El estado de alarma ha sido duro. Pero no por haber permanecido en casa, claro, que no es, desde luego, una heroicidad. Ha sido duro por haber asistido impotentes a una tragedia que, si no pudo evitarse, al menos pudo minimizarse. Sea como fuere, la nueva normalidad, impuesta por el capricho de la naturaleza y un condenado virus que ha frenado en seco la globalización y el girar frenético del mundo, será insoportable.
Durante la desescalada se han visto tímidamente ganas de volver a salir a disfrutar de la calle, de restaurantes y bares, y de la compañía de amigos y familiares, pero es imposible no pensar en tantas vidas truncadas. La congoja atenaza. Ni siquiera el Gobierno es capaz de dar una cifra exacta y, por lo tanto, honrar la memoria de los fallecidos y sus familias con dignidad.
El resto de nuestras vidas estará marcado por estos 98 días en los que se han frustrado proyectos y el dolor se ha sufrido en soledad, por riesgo de contagios. Sin abrazos, llanto ahogado, sin una mano a la que asirse.
La incertidumbre pesa como una losa. Uno tiene la impresión de que había que aprovechar el confinamiento porque lo que viene después será espantoso. Los economistas no se ponen de acuerdo sobre si la crisis que está por venir será más o menos corta y más o menos devastadora.
Por el momento, Cáritas atiende ya al doble de familias que antes del decreto del estado de alarma. El sector turístico tiene dudas y, si a mediados de julio el negocio no pita, quienes saben de esto dicen que habrá que dar por perdido el año definitivamente.
Todo ello según esté disponible finalmente una vacuna pronto o el virus regrese en otoño con fuerza, algo que los especialistas consideran probable. Nos salvará entonces las lecciones aprendidas con la muerte de más de 40.000 personas. Aprendida la lección, dicen, mitigaremos los efectos de una nueva ola de contagios. Ya comienza a verse cierta capacidad de reacción con rebrotes en China o Alemanía, en San Fernando y Algeciras.
Pero el miedo estará presente. Tardaremos en sacudírnoslo. Cada vez que nos ajustemos la mascarilla recordaremos, además, que seremos menos libres. No vienen buenos tiempos para emprender, mudar o amar. Seremos más pobres, incluso quienes salen más ricos de la tragedia, porque tendremos mucha menos capacidad de elección individual en todos los ámbitos.

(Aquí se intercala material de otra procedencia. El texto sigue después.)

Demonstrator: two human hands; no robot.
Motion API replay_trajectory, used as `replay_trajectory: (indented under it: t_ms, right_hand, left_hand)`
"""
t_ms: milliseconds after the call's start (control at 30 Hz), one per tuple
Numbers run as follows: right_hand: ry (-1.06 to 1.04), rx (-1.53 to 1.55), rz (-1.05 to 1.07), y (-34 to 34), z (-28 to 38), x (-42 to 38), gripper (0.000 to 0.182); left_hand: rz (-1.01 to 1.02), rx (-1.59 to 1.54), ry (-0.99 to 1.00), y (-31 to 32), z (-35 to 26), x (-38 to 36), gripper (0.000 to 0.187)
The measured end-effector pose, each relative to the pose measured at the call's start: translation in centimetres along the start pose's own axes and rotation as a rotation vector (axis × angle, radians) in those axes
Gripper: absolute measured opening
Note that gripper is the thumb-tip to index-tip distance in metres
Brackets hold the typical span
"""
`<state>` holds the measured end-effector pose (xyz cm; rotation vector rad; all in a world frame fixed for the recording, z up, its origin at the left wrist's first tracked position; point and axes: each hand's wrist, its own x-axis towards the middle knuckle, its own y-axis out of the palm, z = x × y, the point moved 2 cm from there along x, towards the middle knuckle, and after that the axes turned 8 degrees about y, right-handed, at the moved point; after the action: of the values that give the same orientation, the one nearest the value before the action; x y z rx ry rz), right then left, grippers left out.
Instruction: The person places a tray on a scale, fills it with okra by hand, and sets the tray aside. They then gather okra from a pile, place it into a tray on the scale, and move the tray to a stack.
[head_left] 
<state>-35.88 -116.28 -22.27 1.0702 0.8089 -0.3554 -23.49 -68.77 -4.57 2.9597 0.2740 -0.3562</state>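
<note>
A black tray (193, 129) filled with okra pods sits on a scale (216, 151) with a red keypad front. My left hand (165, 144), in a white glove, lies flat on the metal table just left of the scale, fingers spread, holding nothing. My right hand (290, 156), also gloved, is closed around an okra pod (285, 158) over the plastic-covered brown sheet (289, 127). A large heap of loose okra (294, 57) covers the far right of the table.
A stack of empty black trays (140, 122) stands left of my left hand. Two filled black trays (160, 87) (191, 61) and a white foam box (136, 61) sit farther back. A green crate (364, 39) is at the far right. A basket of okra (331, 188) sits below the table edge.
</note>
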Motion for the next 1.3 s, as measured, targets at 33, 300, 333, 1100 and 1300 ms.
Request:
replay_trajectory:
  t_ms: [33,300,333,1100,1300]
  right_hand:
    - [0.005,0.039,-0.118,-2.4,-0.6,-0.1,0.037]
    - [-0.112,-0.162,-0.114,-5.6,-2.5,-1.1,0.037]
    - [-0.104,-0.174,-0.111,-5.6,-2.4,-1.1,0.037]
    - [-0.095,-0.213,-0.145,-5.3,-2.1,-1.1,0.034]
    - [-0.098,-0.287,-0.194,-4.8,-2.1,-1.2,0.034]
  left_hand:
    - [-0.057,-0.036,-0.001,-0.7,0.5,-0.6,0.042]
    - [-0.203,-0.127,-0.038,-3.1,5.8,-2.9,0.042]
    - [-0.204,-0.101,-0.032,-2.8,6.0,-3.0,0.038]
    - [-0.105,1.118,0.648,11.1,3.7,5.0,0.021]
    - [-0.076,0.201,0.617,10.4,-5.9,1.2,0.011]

Es imposible ser optimista porque si uno no es consciente plenamente de todo cuanto ha perdido en estos tres meses largos, basta con echar la vista atrás y recordar aquel tiempo antes de que comenzara nuestro tránsito por el infierno.
Hay que hacer un esfuerzo. Seguir adelante. Luchar. Sobrevivir. Tratar de recuperar emociones y crearse nuevas ilusiones. Sortear los obstáculos. Pero, ¿podré evitar soñar en las próximas largas noches de verano con aquellos días felices de marzo, antes de que se desatara el caos, cuando todo era posible?